Eğitimde Gelişimin Öncüsü Sivil Kuruluşlardır

YEKDER Din Eğitimi Akademisi (DEA)’nın açılışının da gerçekleştiği program YEKDER Yönetim Kurulu Başkanı Yrd. Doç. Dr. Yusuf Alpaydın’ın açılış konuşması ile başladı. Alpaydın konuşmasında dünya ölçeğinde tarihsel bir inceleme yapıldığında eğitim alanında otantik fikir ve uygulamaların büyük ölçüde sivil bir iradeden ortaya çıktığını söyledi. Kar amacı gütmeyen veya bürokratik bir mekanizmanın parçası olmayan sivil kuruluşların eğitimde gelişmenin öncüsü olduğunu dile getiren Alpaydın, bu kuruluşlara daha fazla alan açılması gerektiğini ifade etti.

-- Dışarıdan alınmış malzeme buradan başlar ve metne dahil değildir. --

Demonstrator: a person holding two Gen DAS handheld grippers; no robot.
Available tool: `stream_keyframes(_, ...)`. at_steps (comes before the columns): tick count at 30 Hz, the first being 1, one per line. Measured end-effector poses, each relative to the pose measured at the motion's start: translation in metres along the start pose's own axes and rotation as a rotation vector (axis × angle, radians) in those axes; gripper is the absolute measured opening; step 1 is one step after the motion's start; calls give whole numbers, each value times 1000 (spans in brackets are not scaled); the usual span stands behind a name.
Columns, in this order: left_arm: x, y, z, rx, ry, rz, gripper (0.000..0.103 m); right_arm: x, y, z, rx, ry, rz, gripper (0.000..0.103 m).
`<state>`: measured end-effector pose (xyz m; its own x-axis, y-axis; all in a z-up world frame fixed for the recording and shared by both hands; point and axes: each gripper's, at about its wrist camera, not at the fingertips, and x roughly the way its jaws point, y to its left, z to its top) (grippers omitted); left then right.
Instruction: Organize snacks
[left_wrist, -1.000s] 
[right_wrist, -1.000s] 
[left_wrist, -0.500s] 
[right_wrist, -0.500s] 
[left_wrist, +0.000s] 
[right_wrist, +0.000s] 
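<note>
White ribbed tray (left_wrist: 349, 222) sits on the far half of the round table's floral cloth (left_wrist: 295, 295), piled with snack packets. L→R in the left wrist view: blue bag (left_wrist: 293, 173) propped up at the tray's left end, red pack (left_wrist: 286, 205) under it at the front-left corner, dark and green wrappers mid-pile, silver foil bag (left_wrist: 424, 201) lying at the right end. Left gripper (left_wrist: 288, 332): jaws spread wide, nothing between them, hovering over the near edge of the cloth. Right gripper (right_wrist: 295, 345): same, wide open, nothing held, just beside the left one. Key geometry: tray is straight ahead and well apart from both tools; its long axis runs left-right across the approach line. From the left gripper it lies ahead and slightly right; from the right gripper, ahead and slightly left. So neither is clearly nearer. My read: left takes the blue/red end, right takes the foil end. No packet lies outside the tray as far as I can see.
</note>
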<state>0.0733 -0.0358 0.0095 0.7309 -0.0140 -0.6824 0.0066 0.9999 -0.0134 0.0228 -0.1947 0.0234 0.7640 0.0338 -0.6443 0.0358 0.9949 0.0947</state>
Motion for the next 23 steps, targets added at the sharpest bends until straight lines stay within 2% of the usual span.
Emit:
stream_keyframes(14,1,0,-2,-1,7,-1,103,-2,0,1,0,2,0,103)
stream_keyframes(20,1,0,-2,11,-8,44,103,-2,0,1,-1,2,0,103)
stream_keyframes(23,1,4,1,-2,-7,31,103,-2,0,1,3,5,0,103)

Çalıştayın panel bölümünde Başbakanlık Başdanışmanı Necdet Subaşı, YEKDER Yönetim Kurulu Üyesi Kurtuluş Öztürk ve araştırmacı yazar Erol Erdoğan konuşmacı olarak yer aldı. Moderatörlüğünü Yrd. Doç. Dr. Emine Keskiner’in yaptığı panelde ilk olarak Kurtuluş Öztürk devlet ve din eğitiminin tarihsel ilişkisini ele alan konuşmasını gerçekleştirdi. Devlet ve sivil toplumun bir makasın iki ucu gibi olduğuna dikkat çeken Öztürk, makasın dengede olmasının önemli olduğunu ifade etti. Bir sivil din eğitimi oluşumu olarak İlim Yayma Cemiyeti özelinde konuşmasına devam eden Öztürk, cemiyetin kurucu kadrosunun çeşitliliğinden hareketle sivil oluşumların farklılıklarının niteliği artırmadaki önemine vurgu yaptı.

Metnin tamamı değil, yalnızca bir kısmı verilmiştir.